EXERCISE GOAL ▸ Retype exactly the stretch of lines that begins at the line containing "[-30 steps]" and ends at the last line of the data, with no other lines.

**** AVAILABLE DATA ****

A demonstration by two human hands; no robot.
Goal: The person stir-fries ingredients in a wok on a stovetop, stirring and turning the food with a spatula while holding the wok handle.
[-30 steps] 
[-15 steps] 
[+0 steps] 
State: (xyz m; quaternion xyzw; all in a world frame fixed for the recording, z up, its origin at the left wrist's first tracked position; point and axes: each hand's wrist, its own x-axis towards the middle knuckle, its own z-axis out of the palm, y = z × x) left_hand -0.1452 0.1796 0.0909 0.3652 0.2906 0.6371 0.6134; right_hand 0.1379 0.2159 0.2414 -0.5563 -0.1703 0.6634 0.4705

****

FINAL ANSWER ▸
[-30 steps] 
[-15 steps] 
[+0 steps] 
State: (xyz m; quaternion xyzw; all in a world frame fixed for the recording, z up, its origin at the left wrist's first tracked position; point and axes: each hand's wrist, its own x-axis towards the middle knuckle, its own z-axis out of the palm, y = z × x) left_hand -0.1452 0.1796 0.0909 0.3652 0.2906 0.6371 0.6134; right_hand 0.1379 0.2159 0.2414 -0.5563 -0.1703 0.6634 0.4705

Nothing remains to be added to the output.